The answer must restate the listing word for word, without its images.

=======

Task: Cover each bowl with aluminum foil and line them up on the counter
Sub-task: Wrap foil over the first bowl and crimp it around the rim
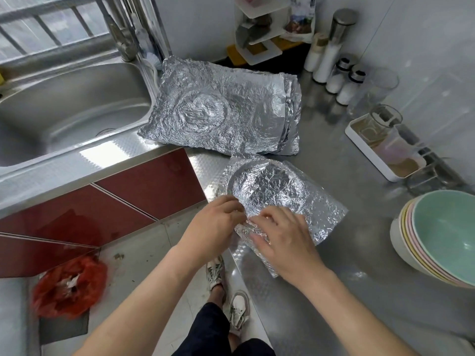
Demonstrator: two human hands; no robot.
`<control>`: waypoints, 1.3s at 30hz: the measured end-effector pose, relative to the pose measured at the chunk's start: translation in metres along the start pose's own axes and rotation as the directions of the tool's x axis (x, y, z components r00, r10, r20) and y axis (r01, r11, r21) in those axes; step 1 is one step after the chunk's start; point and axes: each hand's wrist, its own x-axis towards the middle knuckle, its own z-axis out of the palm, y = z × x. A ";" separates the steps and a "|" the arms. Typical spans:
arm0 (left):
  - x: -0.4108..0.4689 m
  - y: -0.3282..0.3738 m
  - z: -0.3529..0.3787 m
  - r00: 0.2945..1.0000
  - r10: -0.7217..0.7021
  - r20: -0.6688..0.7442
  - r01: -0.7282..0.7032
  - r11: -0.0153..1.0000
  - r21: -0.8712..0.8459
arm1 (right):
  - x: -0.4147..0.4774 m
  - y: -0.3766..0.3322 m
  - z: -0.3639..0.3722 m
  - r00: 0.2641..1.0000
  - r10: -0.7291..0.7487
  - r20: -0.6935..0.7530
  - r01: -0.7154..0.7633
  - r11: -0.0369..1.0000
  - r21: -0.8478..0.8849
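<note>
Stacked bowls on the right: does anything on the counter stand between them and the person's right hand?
Nothing visible does. Bare counter runs from the right hand to the stacked bowls. The foil-covered bowl under that hand sits left of the path, and the tray of glasses farther back.

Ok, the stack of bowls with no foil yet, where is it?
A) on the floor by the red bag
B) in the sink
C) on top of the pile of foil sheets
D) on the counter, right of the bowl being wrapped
D: the stack of bowls, green one uppermost, sits on the counter at the right of the view, to the right of the foil-wrapped bowl.
</note>
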 end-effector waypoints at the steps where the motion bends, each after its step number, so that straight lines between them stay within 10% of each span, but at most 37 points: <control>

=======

▶ **Your response**
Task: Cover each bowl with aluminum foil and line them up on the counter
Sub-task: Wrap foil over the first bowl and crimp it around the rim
Demonstrator: two human hands; no robot.
`<control>`: waypoints, 1.3s at 30hz: the measured end-effector pose, relative to the pose measured at the chunk's start: translation in metres along the start pose's own axes and rotation as the directions of the tool's x axis (x, y, z components r00, r10, r20) and y axis (r01, r11, r21) in those axes; step 1 is one step after the chunk's start; point and axes: each hand's wrist, its own x-axis towards the middle knuckle, its own z-axis out of the palm, y = z × x. A ";" separates the steps and a "|" the arms. Typical spans:
arm0 (left):
  - x: -0.4108..0.4689 m
  - y: -0.3282..0.3738 m
  - z: -0.3529..0.3787 m
  - r00: 0.2945..1.0000
  - r10: -0.7217..0.7021
  - r20: -0.6688..0.7442
  - r01: -0.7282..0.7032
  - r11: -0.0153..1.0000
  - r21: -0.8712..0.8459
arm1 (right):
  - x: -0.4147..0.4774 m
  - y: -0.3766..0.3322 m
  - z: -0.3639..0.3722 m
  - r00: 0.2641..1.0000
  - r10: -0.7291..0.7487
  - r20: -0.6935..0.7530
  - r01: -0.7154..0.7633
  - r11: -0.0369..1.0000
  - r21: -0.8478..0.8849
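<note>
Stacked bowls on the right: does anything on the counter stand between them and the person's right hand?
Nothing visible does. Bare counter runs from the right hand to the stacked bowls. The foil-covered bowl under that hand sits left of the path, and the tray of glasses farther back.

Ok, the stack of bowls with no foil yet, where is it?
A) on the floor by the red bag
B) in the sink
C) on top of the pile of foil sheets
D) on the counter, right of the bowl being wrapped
D: the stack of bowls, green one uppermost, sits on the counter at the right of the view, to the right of the foil-wrapped bowl.
</note>
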 end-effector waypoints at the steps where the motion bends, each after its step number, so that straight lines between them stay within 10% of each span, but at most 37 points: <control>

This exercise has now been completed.